To say he was disappointed would be an incredible understatement.
The inmates proved to be poor subjects for his research and studies; their various disorders and imbalances made subtle manipulation near impossible. Even with the help of mind-altering chemicals, the patients were unresponsive to his efforts; if anything, they were even less responsive than before.
All of his studying, all of his work, all of his timefor nothing.
Working at the asylum is boring, a slow tortureeveryday he is forced to perform these mundane duties, to lower himself for the sake of patients he could care less about, to surround himself with colleagues nowhere near his level of intelligence.
His greatness is wasted here; he can feel his mind atrophying, his genius fading.
Crane glances at his watch and rises from his chair; time for his appointment. He wraps his thin fingers around the handle of his attache briefcase and walks out of his office, resigned to his fate of mundacity.
"How are you feeling today, Mr. Thompson?"
The patient is silent, staring at Crane from across the table with a leering grin, exposing yellow, wide teeth. Thompson shifts in his seat, seemingly unaffected by the straight jacket encompassing his body.

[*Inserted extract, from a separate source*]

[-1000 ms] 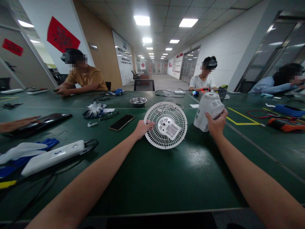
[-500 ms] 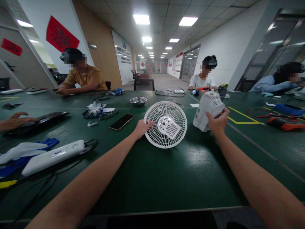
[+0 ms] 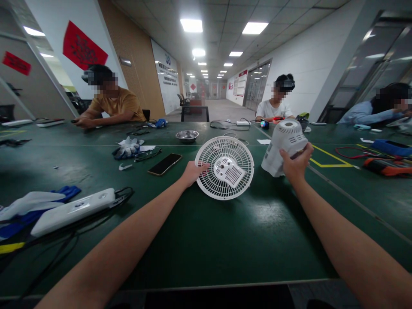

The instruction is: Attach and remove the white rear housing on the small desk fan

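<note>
A round white fan grille (image 3: 240, 155) with a slotted motor mount at its centre is tilted up over the green table. My left hand (image 3: 192, 172) is closed on its left rim, thumb lying across the bars. To the right, a white plastic fan housing (image 3: 277, 148) with vent slots and a hole in its top is gripped by my right hand (image 3: 298, 163). The thumb presses its near side, and the other fingers are partly hidden behind it. Grille and housing are apart from each other.
A smartphone (image 3: 165, 164), white-grey gloves (image 3: 128, 148) and a metal bowl (image 3: 187, 136) lie beyond my left arm. A white power strip (image 3: 75, 211) with cables is at left. At right are an orange-black meter (image 3: 388, 166) and yellow tape (image 3: 334, 165). Several people sit around the table.
The housing has tipped slightly in my right hand, with its top moving a little right. At the far left, another person's hand and a dark glossy object have gone from view.
</note>
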Motion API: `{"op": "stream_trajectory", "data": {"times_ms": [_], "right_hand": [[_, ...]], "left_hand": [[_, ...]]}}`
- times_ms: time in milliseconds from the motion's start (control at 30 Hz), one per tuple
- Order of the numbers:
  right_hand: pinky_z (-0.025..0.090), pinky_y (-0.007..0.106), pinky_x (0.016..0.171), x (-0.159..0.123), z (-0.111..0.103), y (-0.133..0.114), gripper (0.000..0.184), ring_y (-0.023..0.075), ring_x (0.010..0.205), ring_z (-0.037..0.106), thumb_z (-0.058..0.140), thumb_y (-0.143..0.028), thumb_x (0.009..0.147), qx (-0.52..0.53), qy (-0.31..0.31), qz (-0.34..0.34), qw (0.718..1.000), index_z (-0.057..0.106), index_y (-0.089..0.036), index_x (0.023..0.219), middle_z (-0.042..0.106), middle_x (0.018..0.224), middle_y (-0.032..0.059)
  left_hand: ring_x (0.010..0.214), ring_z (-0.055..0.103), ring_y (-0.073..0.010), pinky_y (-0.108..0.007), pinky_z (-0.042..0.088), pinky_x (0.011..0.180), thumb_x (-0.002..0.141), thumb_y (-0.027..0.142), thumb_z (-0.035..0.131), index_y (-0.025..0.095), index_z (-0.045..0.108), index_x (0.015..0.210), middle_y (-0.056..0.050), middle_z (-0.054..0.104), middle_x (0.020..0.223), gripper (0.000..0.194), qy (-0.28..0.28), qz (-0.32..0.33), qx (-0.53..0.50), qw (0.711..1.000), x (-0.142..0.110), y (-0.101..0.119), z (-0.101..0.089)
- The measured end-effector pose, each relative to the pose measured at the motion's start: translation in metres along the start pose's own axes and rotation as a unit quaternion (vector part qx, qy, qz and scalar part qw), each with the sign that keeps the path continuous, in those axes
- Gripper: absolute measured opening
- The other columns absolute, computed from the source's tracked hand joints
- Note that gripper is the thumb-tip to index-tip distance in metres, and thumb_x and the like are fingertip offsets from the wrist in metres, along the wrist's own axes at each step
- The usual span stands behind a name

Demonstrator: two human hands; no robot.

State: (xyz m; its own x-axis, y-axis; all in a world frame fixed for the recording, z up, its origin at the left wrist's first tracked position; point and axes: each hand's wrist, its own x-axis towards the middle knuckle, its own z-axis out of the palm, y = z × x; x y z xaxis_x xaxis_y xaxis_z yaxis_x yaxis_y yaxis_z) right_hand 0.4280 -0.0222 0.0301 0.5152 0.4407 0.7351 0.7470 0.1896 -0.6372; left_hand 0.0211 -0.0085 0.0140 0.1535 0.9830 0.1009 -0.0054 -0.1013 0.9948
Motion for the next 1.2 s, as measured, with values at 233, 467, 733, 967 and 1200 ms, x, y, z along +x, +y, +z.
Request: {"op": "stream_trajectory", "data": {"times_ms": [233, 467, 733, 967, 1200], "right_hand": [[0.037, 0.056, 0.109, -0.01, -0.007, -0.038, 0.088, 0.0372, 0.129, 0.049, 0.077, -0.05, 0.07, 0.0, 0.035, -0.1, 0.994, 0.037, -0.018, 0.142, 0.05, 0.137, 0.0181], [0.053, 0.048, 0.088, -0.052, 0.013, -0.077, 0.076, 0.0298, 0.091, 0.065, 0.073, -0.058, 0.072, 0.019, -0.176, -0.045, 0.983, 0.051, -0.015, 0.131, 0.068, 0.111, 0.0148], [0.052, 0.048, 0.095, -0.068, 0.03, -0.06, 0.077, 0.0383, 0.108, 0.068, 0.072, -0.064, 0.076, -0.13, -0.365, 0.004, 0.922, 0.054, -0.01, 0.128, 0.069, 0.118, 0.0239], [0.049, 0.052, 0.096, -0.069, 0.03, -0.059, 0.055, 0.0419, 0.114, 0.064, 0.064, -0.052, 0.088, -0.22, -0.403, -0.064, 0.886, 0.059, -0.01, 0.123, 0.066, 0.119, 0.0266], [0.048, 0.043, 0.097, -0.064, 0.018, -0.087, 0.037, 0.0321, 0.106, 0.064, 0.057, -0.034, 0.09, -0.123, -0.342, -0.132, 0.922, 0.065, -0.012, 0.119, 0.068, 0.115, 0.0198]], "left_hand": [[0.071, 0.071, -0.0196, -0.038, 0.059, 0.076, 0.08, 0.024, 0.081, 0.011, 0.074, 0.089, -0.008, 0.076, 0.081, 0.017, 0.018, -0.005, 0.001, 1.0, 0.0, 0.001, 0.002], [0.075, 0.072, -0.0201, -0.038, 0.06, 0.076, 0.083, 0.024, 0.079, 0.012, 0.074, 0.093, -0.009, 0.077, 0.087, 0.017, 0.002, 0.001, -0.008, 1.0, 0.001, -0.002, -0.001], [0.079, 0.074, -0.0215, -0.04, 0.061, 0.08, 0.083, 0.026, 0.08, 0.011, 0.074, 0.097, -0.011, 0.078, 0.091, 0.021, -0.005, -0.003, -0.01, 1.0, 0.003, -0.003, -0.002], [0.078, 0.073, -0.022, -0.04, 0.061, 0.078, 0.084, 0.026, 0.078, 0.011, 0.074, 0.099, -0.012, 0.077, 0.092, 0.022, -0.009, 0.002, 0.003, 1.0, 0.0, 0.0, -0.001], [0.075, 0.072, -0.0206, -0.039, 0.06, 0.077, 0.083, 0.025, 0.079, 0.01, 0.074, 0.094, -0.01, 0.077, 0.087, 0.019, 0.0, 0.007, -0.008, 1.0, 0.005, -0.007, -0.002]]}}
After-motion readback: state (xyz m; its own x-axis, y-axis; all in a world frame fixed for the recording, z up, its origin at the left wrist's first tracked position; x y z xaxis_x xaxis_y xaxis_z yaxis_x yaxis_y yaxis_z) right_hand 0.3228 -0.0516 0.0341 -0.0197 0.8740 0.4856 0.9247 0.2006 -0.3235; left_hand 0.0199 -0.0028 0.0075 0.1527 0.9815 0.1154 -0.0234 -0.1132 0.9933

Crane struggles to hide his annoyance. He couldn't care less rather or not this patient receives help, and his facade of concern is difficult to maintain when he's frustrated.
He takes a deep breath, composing himself. "Mr. Thompson, I want to help you. But I can't if you don't talk to me."

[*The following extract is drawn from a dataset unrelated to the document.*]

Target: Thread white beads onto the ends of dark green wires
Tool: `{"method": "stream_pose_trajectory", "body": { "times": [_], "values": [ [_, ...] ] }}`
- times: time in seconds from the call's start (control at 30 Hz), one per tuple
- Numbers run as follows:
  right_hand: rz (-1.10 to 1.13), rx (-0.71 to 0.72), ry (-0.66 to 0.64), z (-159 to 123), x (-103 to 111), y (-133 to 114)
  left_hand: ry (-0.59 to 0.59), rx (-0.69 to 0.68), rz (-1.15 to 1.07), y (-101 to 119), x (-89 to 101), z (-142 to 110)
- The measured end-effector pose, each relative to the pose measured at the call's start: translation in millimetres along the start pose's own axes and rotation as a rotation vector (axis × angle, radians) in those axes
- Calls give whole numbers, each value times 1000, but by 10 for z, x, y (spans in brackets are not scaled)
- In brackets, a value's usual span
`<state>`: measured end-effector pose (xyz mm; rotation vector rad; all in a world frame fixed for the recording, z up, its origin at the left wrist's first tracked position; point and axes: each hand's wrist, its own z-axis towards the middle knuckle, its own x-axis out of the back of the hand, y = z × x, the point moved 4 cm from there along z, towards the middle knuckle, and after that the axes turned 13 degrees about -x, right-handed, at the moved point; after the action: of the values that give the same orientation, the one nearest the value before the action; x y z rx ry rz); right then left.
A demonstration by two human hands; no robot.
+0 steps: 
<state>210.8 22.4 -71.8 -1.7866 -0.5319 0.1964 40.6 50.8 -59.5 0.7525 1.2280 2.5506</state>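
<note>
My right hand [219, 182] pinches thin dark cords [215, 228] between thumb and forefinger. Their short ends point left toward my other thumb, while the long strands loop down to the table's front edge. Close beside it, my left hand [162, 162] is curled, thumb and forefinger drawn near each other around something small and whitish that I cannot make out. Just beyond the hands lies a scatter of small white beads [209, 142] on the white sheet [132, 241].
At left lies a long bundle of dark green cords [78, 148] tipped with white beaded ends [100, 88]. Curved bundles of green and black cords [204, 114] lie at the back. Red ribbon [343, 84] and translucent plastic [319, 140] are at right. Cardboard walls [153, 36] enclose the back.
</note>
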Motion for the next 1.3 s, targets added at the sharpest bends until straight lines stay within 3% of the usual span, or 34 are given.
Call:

Thompson says nothing and continues to stare at Crane, his mocking grin seemingly frozen on his face.
Crane clears his throat and opens Thompson's file, retrieving a thin pamphlet.
"Mr. Thompson, when you filled out this questionnaire, you answered "no" to question number--"
He feels a sudden burst of wetness on his face as the sound of the patient laughing feels the small room. He reaches up and feels his wet cheek; saliva. Thompson had spat on him.
Rage fills Crane. How dare this scum, this peon, this worm spit on him. This man is nothing compared to him; he is insignificant, worth no more than an ant or a termite, and he dares spit on him? He should be kissing his feet, cowering in front of him, begging for his mercy.
Thompson continues to laugh as Crane angrily wipes at his face with his sleeve, his disgust apparent. He rises from his seat, grabbing his briefcase.
"I'll let the guard know we're done," he mutters, his eyes on the floor. He doesn't look at the patient. He doesn't want to see the look of victory on his face.
He exits the room, walking quickly past the security guard standing outside the door. "You done, Dr. Crane?" the guard calls after him in a deep voice, confused. Crane says nothing and continues walking down the hall, his eyes never leaving the floor.
When he reaches his office he locks the door behind him and collapses into his desk chair, cupping his face in his hands. Disgust, rage, and shame surge through his body, draining him. He had wanted so badly to hurt that man, to make him pay, to punish him. Instead, he had retreated in anger, giving the patient exactly what he had wanted: a reaction.
He has never felt so weak before.
He hates the asylum and everyone in it. He hates his job, he hates his coworkers, he hates his patients; he hates his life. Everyone treats him as if he were powerless, worthless, nothing. As if he were just another keg in the machine.
He is tired of it. He is too great, too magnificent to settle for such mediocrity.
But that's exactly what he's going to have to do.
He lets out a defeated, ragged sigh, and prepares for his next appointment.